▸ **WORK REQUIRED**
Find the line holding "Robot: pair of" in the entries below. Give it again exactly, along with every line after it up to and including the line holding "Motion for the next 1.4".

▸ **Collected data entries**
────────────────

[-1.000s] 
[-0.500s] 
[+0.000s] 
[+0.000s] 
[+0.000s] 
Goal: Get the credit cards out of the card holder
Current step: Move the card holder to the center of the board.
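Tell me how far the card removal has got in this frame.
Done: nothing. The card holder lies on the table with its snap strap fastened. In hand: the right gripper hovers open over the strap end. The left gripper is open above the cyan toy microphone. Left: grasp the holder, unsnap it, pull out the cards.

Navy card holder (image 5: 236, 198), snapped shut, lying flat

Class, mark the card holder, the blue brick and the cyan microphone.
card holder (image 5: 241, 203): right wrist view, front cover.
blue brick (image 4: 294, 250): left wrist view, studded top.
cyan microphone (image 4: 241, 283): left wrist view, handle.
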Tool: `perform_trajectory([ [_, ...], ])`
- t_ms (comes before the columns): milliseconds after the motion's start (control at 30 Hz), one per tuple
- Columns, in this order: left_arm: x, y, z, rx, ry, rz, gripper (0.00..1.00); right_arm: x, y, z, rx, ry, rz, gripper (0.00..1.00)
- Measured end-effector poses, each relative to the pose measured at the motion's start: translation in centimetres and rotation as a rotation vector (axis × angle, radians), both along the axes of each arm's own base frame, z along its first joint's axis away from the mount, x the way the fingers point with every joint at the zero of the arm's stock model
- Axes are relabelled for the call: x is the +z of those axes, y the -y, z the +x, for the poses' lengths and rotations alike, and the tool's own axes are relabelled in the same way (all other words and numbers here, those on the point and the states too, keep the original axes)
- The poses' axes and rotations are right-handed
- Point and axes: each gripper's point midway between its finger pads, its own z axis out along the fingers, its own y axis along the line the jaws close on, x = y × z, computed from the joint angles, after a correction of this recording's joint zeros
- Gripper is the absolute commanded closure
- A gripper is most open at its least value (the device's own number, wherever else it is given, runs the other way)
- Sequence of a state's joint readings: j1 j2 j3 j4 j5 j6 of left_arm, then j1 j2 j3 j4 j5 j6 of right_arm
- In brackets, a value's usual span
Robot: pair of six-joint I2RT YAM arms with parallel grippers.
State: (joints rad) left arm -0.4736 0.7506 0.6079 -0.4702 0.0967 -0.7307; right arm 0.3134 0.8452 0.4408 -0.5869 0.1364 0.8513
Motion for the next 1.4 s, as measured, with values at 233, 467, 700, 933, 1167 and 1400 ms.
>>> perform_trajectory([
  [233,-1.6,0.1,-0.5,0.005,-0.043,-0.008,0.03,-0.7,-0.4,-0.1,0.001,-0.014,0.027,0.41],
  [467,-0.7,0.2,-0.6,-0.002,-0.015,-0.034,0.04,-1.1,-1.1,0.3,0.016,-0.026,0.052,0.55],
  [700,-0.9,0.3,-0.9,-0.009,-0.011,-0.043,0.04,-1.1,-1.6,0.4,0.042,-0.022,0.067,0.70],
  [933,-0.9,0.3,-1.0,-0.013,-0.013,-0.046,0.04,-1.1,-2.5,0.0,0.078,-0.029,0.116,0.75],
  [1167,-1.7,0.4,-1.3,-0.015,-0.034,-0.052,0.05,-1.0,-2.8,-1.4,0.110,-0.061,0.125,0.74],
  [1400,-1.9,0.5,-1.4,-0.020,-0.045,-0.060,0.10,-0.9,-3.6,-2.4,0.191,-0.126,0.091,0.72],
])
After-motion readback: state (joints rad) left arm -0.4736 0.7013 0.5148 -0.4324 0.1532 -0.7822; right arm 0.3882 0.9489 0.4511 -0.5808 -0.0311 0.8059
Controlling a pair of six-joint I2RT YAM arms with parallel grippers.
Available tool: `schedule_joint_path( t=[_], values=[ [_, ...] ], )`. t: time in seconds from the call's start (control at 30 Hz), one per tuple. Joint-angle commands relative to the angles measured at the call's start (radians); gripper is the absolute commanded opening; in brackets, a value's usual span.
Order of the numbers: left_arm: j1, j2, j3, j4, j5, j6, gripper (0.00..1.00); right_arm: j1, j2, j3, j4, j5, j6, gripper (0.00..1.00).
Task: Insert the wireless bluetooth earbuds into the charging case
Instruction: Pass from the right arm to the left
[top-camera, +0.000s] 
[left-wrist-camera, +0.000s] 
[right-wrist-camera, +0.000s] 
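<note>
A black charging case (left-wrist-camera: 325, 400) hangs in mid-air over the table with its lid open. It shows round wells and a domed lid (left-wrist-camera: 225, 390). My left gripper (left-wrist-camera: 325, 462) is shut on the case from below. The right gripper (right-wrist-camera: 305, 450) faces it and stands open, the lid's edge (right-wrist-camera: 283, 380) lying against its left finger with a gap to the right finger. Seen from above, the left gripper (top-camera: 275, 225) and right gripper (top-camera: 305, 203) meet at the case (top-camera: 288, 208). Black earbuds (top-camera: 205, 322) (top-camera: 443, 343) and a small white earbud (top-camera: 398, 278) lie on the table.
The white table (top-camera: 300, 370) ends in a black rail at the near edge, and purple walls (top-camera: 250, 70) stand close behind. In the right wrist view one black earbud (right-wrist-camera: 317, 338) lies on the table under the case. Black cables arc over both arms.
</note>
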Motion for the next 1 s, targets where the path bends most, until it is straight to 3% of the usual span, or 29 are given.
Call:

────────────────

▸ **TASK RESULT**
Robot: pair of six-joint I2RT YAM arms with parallel grippers.
State: (joints rad) left arm -0.4736 0.7506 0.6079 -0.4702 0.0967 -0.7307; right arm 0.3134 0.8452 0.4408 -0.5869 0.1364 0.8513
Motion for the next 1.4 s, as measured, with values at 233, 467, 700, 933, 1167 and 1400 ms.

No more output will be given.